Introduction

Chronic and acute nociceptive pain is caused by cellular damage with an accompanying inflammation. Multiple factors contribute to the development of pain, and it is widely acknowledged that inflammatory cytokines play a crucial role in this process. The role of adenosine triphosphate (ATP) and P₂X₇ purine receptors in the release of inflammatory cytokines during pain has been consistently demonstrated by numerous studies [1]. In response to damage of the plasma membrane of surrounding cells or the entry of an infectious pathogen, high concentrations of ATP enter the extracellular space through breaks in the cell membrane or by diffusion through pannexin-1 hemichannels. A rapid increase in the extracellular level of ATP leads to the activation of P₂X₇ receptor (P₂X₇R) localized in immune and neuronal cells of the peripheral and central nervous systems [2].

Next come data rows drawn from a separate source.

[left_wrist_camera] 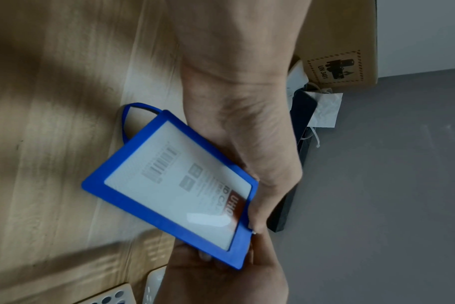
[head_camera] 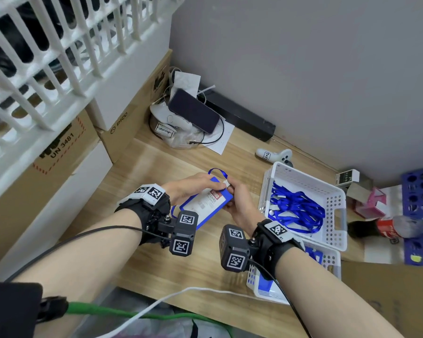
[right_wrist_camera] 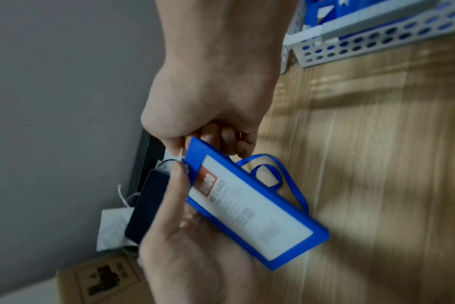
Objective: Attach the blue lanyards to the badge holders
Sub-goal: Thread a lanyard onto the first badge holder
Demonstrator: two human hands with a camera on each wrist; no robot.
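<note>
A blue-framed badge holder (head_camera: 202,203) with a white card is held tilted just above the wooden desk (head_camera: 181,264). My left hand (head_camera: 213,185) grips its far edge, thumb at the top corner. My right hand (head_camera: 230,190) pinches the white clip (head_camera: 226,183) of a blue lanyard (head_camera: 216,172) against that same corner; its other fingers curl behind the holder. In the left wrist view the holder (left_wrist_camera: 174,189) faces the camera, with the lanyard loop (left_wrist_camera: 127,121) lying behind it. In the right wrist view the clip (right_wrist_camera: 181,155) sits at the holder's (right_wrist_camera: 247,205) top edge and the lanyard (right_wrist_camera: 286,179) trails onto the desk.
To the right, a white basket (head_camera: 337,215) holds several blue lanyards (head_camera: 298,208), and a nearer basket (head_camera: 330,259) holds blue holders. A phone (head_camera: 193,111) on clutter and a white controller (head_camera: 274,154) lie at the back. Cardboard boxes (head_camera: 59,147) stand on the left, and a cola bottle (head_camera: 386,228) lies far right.
</note>
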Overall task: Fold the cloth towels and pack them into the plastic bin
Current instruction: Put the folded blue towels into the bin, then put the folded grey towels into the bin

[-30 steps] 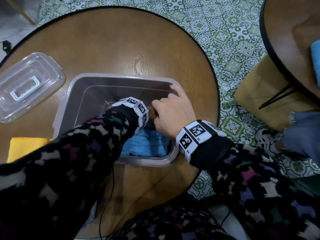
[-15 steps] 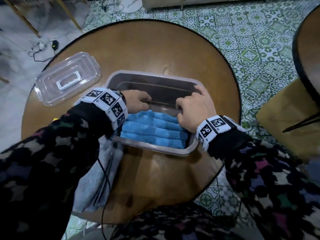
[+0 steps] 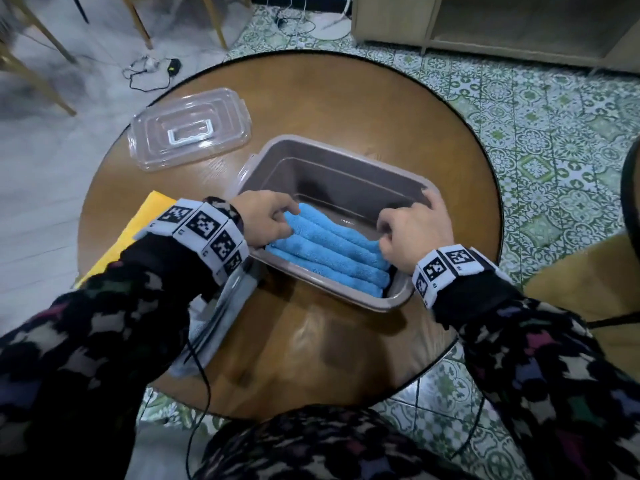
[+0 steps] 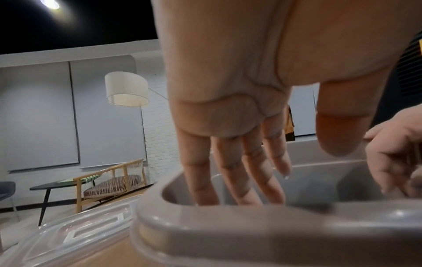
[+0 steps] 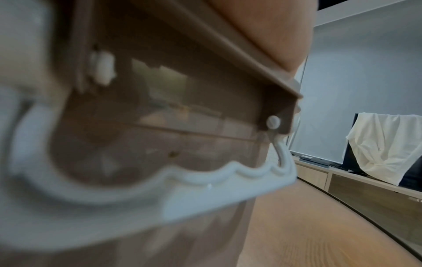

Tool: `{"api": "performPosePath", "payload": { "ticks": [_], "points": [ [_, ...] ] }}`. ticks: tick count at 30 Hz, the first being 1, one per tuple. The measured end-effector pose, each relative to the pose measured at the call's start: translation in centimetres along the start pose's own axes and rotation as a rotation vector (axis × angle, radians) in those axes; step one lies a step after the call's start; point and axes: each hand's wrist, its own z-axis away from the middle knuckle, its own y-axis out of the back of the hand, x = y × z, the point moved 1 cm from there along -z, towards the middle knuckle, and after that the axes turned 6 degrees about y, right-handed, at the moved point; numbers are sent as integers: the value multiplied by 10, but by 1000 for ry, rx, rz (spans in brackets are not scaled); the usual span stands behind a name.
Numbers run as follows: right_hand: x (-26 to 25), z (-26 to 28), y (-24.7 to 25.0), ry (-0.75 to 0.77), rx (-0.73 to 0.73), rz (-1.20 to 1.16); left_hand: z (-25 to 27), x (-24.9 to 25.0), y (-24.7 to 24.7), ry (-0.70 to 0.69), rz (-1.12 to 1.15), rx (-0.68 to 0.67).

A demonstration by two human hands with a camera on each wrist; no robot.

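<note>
A grey plastic bin [image 3: 346, 150] stands in the middle of the round wooden table [image 3: 329, 98]. A folded blue towel [image 3: 332, 251] lies inside along the near wall. My left hand [image 3: 289, 216] reaches over the left rim, fingers fairly straight and pointing down onto the towel's left end. In the left wrist view the left hand [image 4: 239, 180] dips behind the bin rim [image 4: 251, 222], which hides the towel. My right hand [image 3: 391, 226] rests on the towel's right end with fingers bent down and thumb along the rim. The right wrist view shows only the bin wall [image 5: 160, 126] and its handle [image 5: 205, 180].
The clear lid [image 3: 190, 128] lies on the table at the far left of the bin. A yellow towel [image 3: 138, 233] and a grey towel [image 3: 225, 306] lie under my left forearm. A yellow seat [image 3: 588, 271] and another table's edge [image 3: 632, 181] are at the right.
A second ago both hands were close together deep in the bin. They have since spread to the towel's two ends, and the blue towel lies flat along the near wall.
</note>
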Motion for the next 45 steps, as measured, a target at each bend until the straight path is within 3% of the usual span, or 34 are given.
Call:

P₂X₇R are ionotropic receptors, one of the subtypes of membrane ion channels of the P₂X family [3]. When activated by high concentrations of ATP, receptors provide the influx of calcium ions (Ca²⁺) and sodium ions (Na⁺), as well as the outflow of potassium ions (K⁺), which leads to cell membrane depolarization [4]. Long-term exposure of the agonist to the receptor causes the opening of a macropore, permeable to molecules weighing up to 900 Da, as well as an apoptotic or necrotic pathway of cell lysis, depending on the type of tissue [5].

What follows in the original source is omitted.